-- Provided material --
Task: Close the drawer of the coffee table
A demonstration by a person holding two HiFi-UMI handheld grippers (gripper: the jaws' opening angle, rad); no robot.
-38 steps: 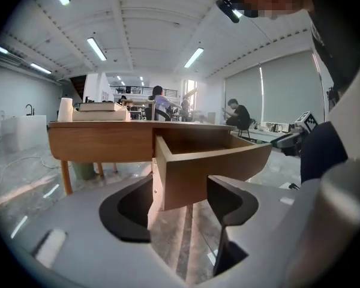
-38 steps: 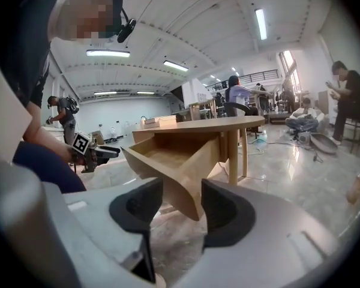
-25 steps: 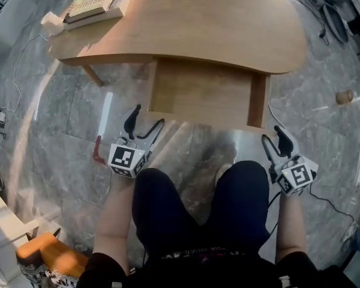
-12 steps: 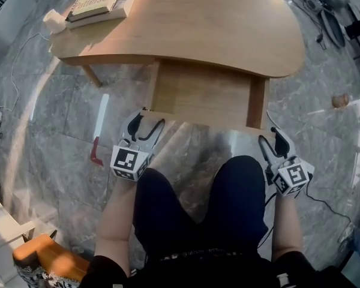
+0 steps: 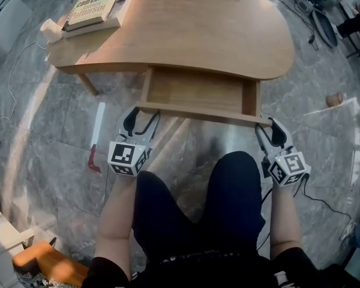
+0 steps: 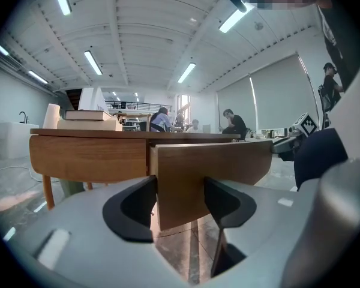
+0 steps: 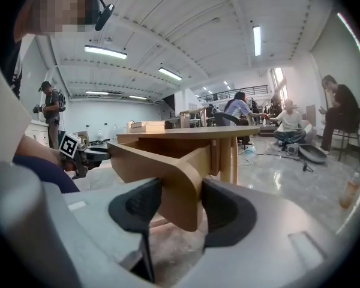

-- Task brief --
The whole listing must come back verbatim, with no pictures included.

-- Solved problem --
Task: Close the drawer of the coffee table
A demonstration by a person holding two HiFi-UMI handheld grippers (gripper: the jaws' opening angle, rad); no robot.
-38 steps: 
-38 steps: 
-25 steps: 
-12 steps: 
+0 steps: 
+0 steps: 
+0 steps: 

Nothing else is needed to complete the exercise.